The “Most Underrated Coen Brothers Film” is, arguably, “Miller’s Crossing” (1990), because it’s kinda their masterpiece and it doesn’t get talked about enough. Nice try, though…
Saw this film when it came out and my chief recollection is that for all his struggles, he ends up writing a screenplay that is in essence identical to the play that brought him to Hollywood. Funny that this most interesting analysis fails to mention that most salient point, the meaning of which I took to be that Mr Fink was an inferior playwright.
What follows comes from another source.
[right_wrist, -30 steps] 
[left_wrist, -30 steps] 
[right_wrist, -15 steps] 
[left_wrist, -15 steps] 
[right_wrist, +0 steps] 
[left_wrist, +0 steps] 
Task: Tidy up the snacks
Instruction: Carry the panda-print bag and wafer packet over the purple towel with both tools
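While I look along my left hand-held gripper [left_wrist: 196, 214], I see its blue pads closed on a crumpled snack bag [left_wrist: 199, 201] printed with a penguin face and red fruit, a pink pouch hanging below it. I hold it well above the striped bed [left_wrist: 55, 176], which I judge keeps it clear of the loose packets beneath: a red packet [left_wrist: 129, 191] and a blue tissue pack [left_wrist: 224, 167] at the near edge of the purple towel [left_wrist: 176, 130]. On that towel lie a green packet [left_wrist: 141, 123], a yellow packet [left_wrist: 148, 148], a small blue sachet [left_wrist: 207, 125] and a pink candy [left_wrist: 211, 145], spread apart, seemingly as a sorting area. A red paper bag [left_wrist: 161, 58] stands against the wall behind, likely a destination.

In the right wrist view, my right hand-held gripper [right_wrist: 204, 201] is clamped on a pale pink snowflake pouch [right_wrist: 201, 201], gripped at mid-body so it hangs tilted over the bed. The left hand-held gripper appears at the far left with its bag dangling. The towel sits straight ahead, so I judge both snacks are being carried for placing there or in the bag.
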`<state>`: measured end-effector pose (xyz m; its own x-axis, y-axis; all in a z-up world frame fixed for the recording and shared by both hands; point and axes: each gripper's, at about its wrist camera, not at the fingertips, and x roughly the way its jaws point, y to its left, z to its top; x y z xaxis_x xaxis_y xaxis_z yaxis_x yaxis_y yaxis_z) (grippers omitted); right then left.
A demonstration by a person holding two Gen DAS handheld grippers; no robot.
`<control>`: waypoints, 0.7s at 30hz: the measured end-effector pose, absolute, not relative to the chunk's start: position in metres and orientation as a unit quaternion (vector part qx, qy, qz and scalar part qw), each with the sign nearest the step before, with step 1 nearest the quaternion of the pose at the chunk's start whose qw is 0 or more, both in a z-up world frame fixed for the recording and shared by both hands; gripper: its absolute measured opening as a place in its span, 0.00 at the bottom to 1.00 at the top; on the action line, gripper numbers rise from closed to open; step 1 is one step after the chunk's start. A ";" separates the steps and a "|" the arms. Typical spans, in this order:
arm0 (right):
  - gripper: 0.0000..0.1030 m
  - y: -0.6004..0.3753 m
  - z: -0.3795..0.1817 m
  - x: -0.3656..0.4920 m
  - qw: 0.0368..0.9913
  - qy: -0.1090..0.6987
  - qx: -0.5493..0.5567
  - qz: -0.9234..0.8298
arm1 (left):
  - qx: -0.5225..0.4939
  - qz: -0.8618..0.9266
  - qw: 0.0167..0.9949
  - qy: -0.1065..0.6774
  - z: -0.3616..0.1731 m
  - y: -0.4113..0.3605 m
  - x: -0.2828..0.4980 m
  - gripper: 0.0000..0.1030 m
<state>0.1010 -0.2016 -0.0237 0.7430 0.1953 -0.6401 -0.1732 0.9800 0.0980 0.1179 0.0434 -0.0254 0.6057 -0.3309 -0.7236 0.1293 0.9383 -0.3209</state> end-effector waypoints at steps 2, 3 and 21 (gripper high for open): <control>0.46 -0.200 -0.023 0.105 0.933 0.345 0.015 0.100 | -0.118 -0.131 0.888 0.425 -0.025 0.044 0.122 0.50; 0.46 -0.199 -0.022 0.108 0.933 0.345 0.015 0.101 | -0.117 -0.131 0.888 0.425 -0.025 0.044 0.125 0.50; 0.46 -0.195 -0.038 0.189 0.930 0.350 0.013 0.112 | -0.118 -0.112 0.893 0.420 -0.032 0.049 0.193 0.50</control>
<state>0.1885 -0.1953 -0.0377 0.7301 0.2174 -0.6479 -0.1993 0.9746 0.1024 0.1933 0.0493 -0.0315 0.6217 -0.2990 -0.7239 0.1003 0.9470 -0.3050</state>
i suppose, he just really is a kind of naive fool ... young and inexperienced and not knowing the trials of the world, which the other characters carry as their burdens, something like that
Your Honesty is refreshing. We didn’t like it at first either, but we never trust first impressions, or our own opinions… (so much so now, in fact, that we’ve come to somewhat insanely assume that we’ll try to watch every film at least twice, either because it’s that good and we like it that much, or for the simple reasons that we might not have been in the right mood, lacked the cinematic vernacular, or was just too full of our own necessarily growing, but sophomoric sense of film appreciation at the time, rather than just focusing on trying to follow the given film playing on the screen.) Totally cool to not dig something and it’s always fine to stay that way, but something at some point might bring you back to “Barton Fink.” If and when it does, then consider giving it a second chance and try to approach it differently… you might find that you either hate it less, or surprise yourself by liking it more; even coming to love it. If we had a dollar for every time this has happened to us and movies we first couldn’t stand, then we’d have several hundred dollars by now (which feels like less-and-less every day). So, the value of giving movies a second chance, before we’ve even seen them once? “Priceless…”
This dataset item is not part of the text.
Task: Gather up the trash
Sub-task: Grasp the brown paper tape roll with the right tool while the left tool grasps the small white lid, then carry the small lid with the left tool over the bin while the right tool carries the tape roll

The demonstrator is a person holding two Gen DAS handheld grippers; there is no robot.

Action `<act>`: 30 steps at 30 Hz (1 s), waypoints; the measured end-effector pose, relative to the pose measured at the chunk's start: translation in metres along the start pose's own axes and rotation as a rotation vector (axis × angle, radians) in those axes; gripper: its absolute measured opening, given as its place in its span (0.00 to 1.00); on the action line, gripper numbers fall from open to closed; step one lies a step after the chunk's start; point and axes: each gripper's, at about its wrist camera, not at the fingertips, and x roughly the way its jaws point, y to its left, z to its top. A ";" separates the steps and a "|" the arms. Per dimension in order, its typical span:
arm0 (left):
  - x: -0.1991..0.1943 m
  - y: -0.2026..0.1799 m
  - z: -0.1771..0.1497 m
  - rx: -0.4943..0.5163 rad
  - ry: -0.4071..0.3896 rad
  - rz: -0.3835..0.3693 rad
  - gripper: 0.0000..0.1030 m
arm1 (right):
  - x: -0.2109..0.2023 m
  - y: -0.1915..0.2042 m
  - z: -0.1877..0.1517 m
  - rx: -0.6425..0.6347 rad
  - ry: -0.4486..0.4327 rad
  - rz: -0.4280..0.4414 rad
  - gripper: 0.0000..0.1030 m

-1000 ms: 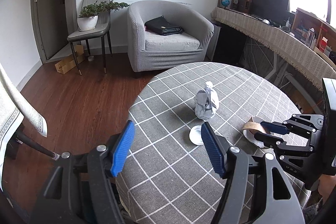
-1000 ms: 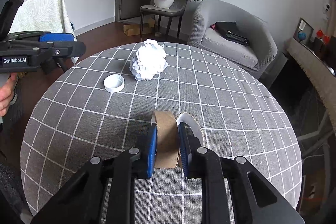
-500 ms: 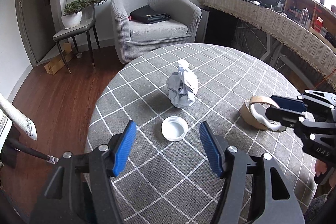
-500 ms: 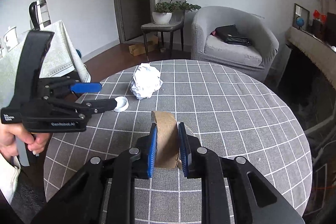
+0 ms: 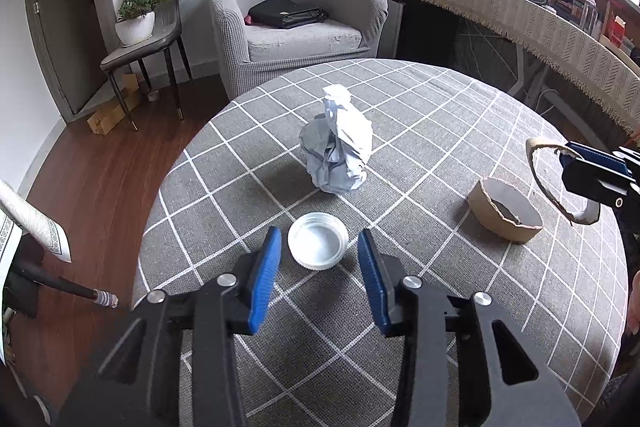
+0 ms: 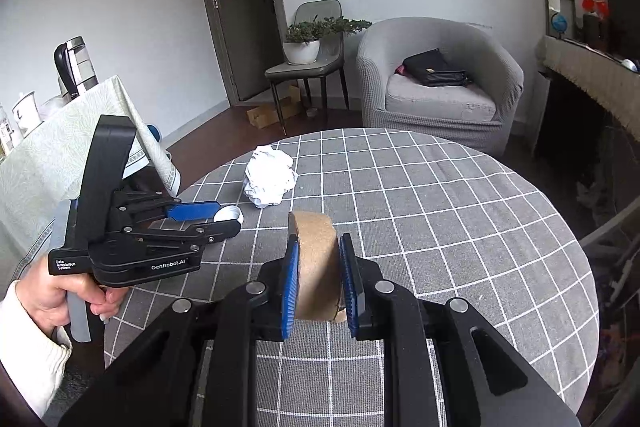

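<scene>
A white plastic lid [image 5: 318, 246] lies on the grey checked tablecloth [image 5: 440, 115]. My left gripper [image 5: 318, 233] straddles it with its jaws closing, and a small gap still shows between each blue pad and the lid's rim. Behind it stands a crumpled white paper ball [image 5: 338, 155]. My right gripper [image 6: 319, 239] is shut on a brown cardboard loop [image 6: 316, 259] and holds it above the table. In the left wrist view the loop [image 5: 536, 167] hangs from the right gripper [image 5: 592, 167]. A second torn cardboard ring [image 5: 504, 215] rests on the cloth below it.
A grey armchair [image 5: 296, 27] with a black bag stands behind the round table, beside a chair holding a potted plant [image 5: 136, 23]. A cloth-covered side table with a kettle [image 6: 76, 67] is at the left. A person's hand [image 6: 52, 299] grips the left gripper [image 6: 228, 217].
The left gripper came forward and down over the lid, and its jaws narrowed around it. The right gripper lifted the cardboard loop, leaving a second cardboard ring on the cloth.
</scene>
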 end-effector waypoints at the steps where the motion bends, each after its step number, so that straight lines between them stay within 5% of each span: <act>1: 0.000 -0.001 0.000 0.003 -0.001 0.002 0.38 | 0.002 0.000 -0.001 -0.003 0.005 -0.002 0.19; 20: -0.014 0.010 -0.014 -0.054 0.006 -0.059 0.32 | 0.024 0.035 0.015 -0.006 0.039 0.013 0.19; 30: -0.054 0.035 -0.043 -0.059 -0.028 0.015 0.32 | 0.030 0.086 0.018 -0.012 0.040 0.056 0.19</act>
@@fishtolizard3930 Thank you for your very thoughtful reply. I don't know that I will find the time to give Barton Fink another viewing; there are so many movies on my "to view" list. But I will certainly be open to trying it again. I'm trying to think if I have given a movie a second chance after not liking it the first time. None come to mind, but if one does, I will think on what might have changed in me between the two viewings. Again, thank you for your encouragement.
I totally disagree. Barton Fink is pointlessly disturbing darkness and sleazy horror, a cheap 'Shocker Flic.' I dislike it for exactly the same reasons I hated David Lynch's Eraserhead - I have copies of both but no WAY will I ever watch them again.
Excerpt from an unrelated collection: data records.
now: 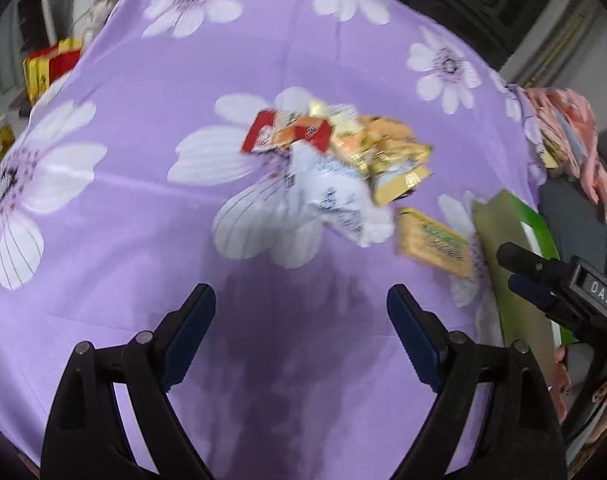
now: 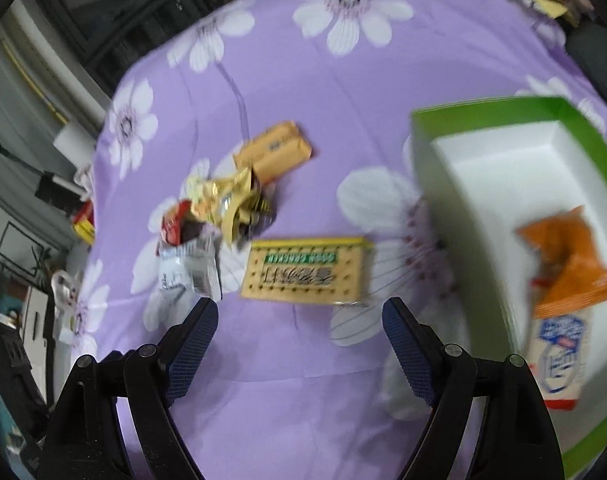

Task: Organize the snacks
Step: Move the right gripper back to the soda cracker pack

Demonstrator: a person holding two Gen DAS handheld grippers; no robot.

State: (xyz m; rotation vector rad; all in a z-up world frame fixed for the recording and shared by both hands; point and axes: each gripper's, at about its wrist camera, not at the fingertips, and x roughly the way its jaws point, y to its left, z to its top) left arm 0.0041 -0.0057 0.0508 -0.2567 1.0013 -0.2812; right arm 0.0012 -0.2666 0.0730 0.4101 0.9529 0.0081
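Note:
A loose heap of snack packets [image 1: 335, 148] lies on the purple flowered cloth [image 1: 143, 160], with a white packet [image 1: 335, 196] at its near side. My left gripper [image 1: 301, 294] hovers open and empty just short of the heap. A flat yellow cracker pack [image 2: 307, 270] lies directly ahead of my right gripper [image 2: 301, 306], which is also open and empty. To its right stands a green box [image 2: 483, 120] with a white inside, holding an orange packet [image 2: 571, 256] and a white and blue packet [image 2: 559, 356]. The right gripper's fingers [image 1: 537, 268] show over the box edge [image 1: 511, 272].
A red and yellow carton [image 1: 49, 66] sits past the table's far left edge. Pink fabric [image 1: 571, 132] is heaped at the right edge beside a dark chair [image 1: 571, 220]. Bare purple cloth spreads left of the heap and in front of both grippers.

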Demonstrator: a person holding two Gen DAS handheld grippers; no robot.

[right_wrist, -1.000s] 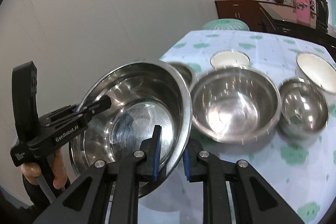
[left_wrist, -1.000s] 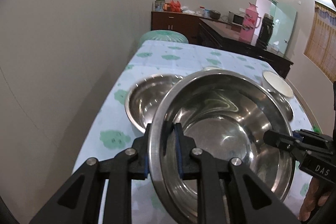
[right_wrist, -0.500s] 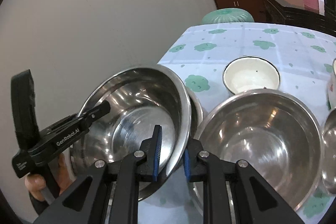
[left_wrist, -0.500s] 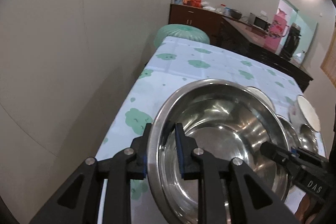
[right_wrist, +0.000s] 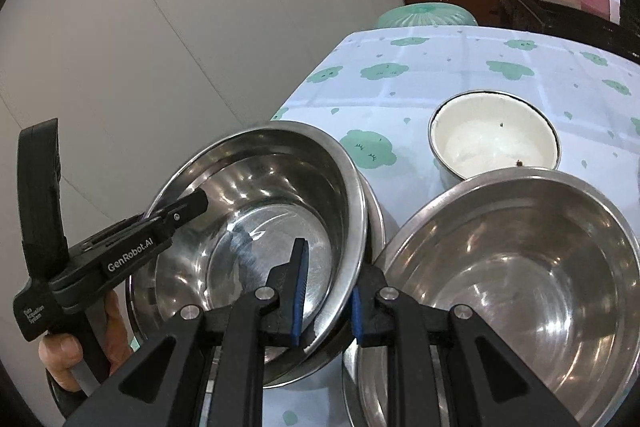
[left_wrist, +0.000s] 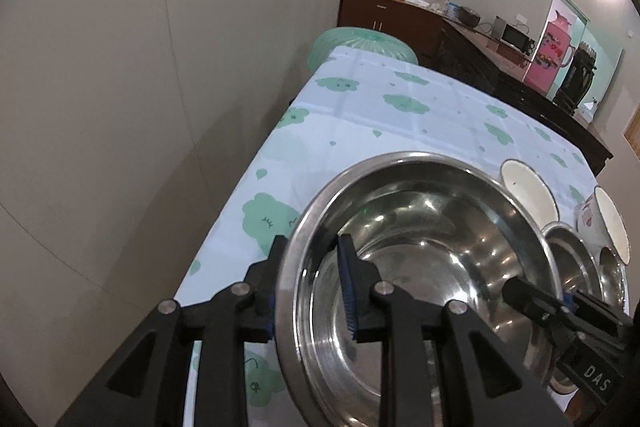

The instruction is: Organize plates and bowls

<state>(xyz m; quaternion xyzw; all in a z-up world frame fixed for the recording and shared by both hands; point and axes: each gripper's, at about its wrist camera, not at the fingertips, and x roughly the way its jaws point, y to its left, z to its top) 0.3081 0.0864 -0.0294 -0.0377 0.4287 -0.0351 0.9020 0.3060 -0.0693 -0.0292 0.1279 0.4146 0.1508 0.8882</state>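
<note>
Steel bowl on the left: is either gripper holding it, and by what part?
Both straddle the rim of the large steel bowl, on opposite sides. The left gripper, just opening, shows a gap at its inner pad; the right gripper likewise. Firm grip cannot be told.

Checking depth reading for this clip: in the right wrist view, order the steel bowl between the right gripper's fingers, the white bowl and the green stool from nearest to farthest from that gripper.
1. Steel bowl: its rim is between the right gripper fingers, left of centre.
2. White bowl: on the table, farther back, to the right.
3. Green stool: beyond the table's far end.
</note>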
…wait a minute. You have copies of “Eraserhead” and “Barton Fink,” but you won’t ever watch them again? Why not? Why keep copies if you don’t intend, even on a whimsical, lazy, rainy day, to ever watch them again? Not even a “Hate Watch?” Do what you want and all, but that’s a curious thing for us to grasp. These two titles, for instance, are not likely to improve your love life… Then again, what do we know?